Type of information: Licensing agreement

Compound: tosedostat

Company: CTI BioPharma - previously known as Cell Therapeutics (USA - WA) Vernalis (UK) Chroma Therapeutics (UK)

Therapeutic area: Cancer - Oncology

Type agreement:

licensing

Action mechanism:

Tosedostat is an oral aminopeptidase inhibitor that has demonstrated anti-tumor responses in blood-related cancers and solid tumors in Phase 1–2 clinical trials. Presently, an ongoing Phase 2/3 trial is being conducted by the National Cancer Research Institute Haematological Oncology Study Group under the sponsorship of Cardiff University. In this Phase 2/3 trial, referred to as the AML Less Intensive (LI-1) trial, patients will be randomized to standard treatment, low dose cytarabine, versus one of five novel investigational treatments, one of which is tosedostat, each in combination with low dose cytarabine. The trial will utilize a \"Pick a Winner\" trial design.1 Overall survival will serve as the primary endpoint of this trial.

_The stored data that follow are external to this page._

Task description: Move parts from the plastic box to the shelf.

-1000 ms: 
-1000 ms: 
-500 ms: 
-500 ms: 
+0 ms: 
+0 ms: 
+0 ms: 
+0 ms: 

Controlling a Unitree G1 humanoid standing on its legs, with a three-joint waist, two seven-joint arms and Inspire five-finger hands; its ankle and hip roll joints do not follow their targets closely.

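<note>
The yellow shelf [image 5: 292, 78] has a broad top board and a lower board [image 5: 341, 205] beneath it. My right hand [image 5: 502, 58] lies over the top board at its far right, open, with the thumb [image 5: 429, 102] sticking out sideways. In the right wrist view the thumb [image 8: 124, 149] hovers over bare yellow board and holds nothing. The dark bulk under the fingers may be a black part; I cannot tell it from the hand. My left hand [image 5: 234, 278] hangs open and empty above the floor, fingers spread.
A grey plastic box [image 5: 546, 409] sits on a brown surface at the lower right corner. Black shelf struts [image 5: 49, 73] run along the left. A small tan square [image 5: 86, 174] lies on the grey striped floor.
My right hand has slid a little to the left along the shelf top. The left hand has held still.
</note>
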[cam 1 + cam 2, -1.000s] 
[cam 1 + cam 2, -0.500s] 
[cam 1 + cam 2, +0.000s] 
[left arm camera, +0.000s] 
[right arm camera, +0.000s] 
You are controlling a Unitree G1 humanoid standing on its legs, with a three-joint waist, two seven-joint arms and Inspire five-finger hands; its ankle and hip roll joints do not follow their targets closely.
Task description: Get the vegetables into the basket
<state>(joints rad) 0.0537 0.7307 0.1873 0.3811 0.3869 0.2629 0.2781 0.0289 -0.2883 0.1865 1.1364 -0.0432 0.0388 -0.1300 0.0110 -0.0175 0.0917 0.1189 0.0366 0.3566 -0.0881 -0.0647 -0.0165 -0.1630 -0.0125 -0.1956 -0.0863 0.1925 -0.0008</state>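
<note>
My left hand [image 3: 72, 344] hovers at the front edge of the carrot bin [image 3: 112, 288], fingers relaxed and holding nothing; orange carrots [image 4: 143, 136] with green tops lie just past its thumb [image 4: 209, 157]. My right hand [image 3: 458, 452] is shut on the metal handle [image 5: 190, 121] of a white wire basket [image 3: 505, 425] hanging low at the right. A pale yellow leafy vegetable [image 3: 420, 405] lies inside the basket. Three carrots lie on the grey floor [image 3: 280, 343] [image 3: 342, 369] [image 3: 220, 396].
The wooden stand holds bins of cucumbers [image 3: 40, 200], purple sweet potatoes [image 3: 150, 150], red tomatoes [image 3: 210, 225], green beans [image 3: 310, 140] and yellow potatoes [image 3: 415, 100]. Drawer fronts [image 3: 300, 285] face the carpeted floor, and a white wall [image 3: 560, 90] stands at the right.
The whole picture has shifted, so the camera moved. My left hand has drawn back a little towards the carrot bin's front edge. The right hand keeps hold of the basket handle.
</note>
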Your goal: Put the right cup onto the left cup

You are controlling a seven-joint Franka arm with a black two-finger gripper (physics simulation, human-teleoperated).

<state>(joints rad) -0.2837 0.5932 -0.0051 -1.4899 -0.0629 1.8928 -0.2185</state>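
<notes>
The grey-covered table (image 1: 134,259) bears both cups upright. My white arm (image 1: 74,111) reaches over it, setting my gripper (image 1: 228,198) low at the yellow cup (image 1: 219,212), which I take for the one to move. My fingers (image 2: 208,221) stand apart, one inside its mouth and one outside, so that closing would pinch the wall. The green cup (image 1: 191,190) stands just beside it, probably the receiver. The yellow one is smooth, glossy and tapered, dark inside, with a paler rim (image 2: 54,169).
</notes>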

Disease: acute myeloid leukemia

Details:

* On October 27, 2014, CTI BioPharma announced that it has acquired worldwide rights to tosedostat through concurrent transactions with Vernalis R&D Limited, the originator of tosedostat, and Chroma Therapeutics, through which CTI previously held a sublicense with respect to tosedostat in North, Central and South America. Tosedostat is currently being evaluated in multiple Phase 2 clinical trials for the treatment of patients with Acute Myeloid Leukemia (AML) or high-risk Myelodysplastic Syndrome (MDS), which are intended to inform the design for a Phase 3 registration study to support potential regulatory approval. \"Over the next year, CTI and its advisors intend to develop a registration path for tosedostat in the US and Europe. In the event of positive clinical data and productive regulatory discussions, we would intend to start a pivotal program commencing in 2016.\" said James A. Bianco, M.D., President and CEO of CTI. 

 

 

Financial terms:

Under the terms of an asset purchase agreement with Chroma, CTI acquired all of Chroma\'s right, title and interest in tosedostat and certain related assets in exchange for issuing to Chroma $21.3 million in shares of CTI\'s preferred stock convertible into 9 million shares of CTI common stock, 12 percent of which has been placed in escrow pending expiry of Chroma\'s indemnification obligations. Chroma and CTI also terminated their prior license agreement relating to tosedostat, thereby eliminating potential future developmental and sales milestone payments by CTI of up $209 million thereunder. Concurrently, CTI entered into a license agreement with Vernalis for the exclusive worldwide right to use certain patents and other intellectual property rights to develop, market and commercialize tosedostat and certain other analogues. Under the Vernalis license agreement, CTI agreed to make tiered royalty payments of no more than a high single-digit percentage, on a country-by-country basis, for the longer of ten years following commercial launch or the expiration of relevant patents.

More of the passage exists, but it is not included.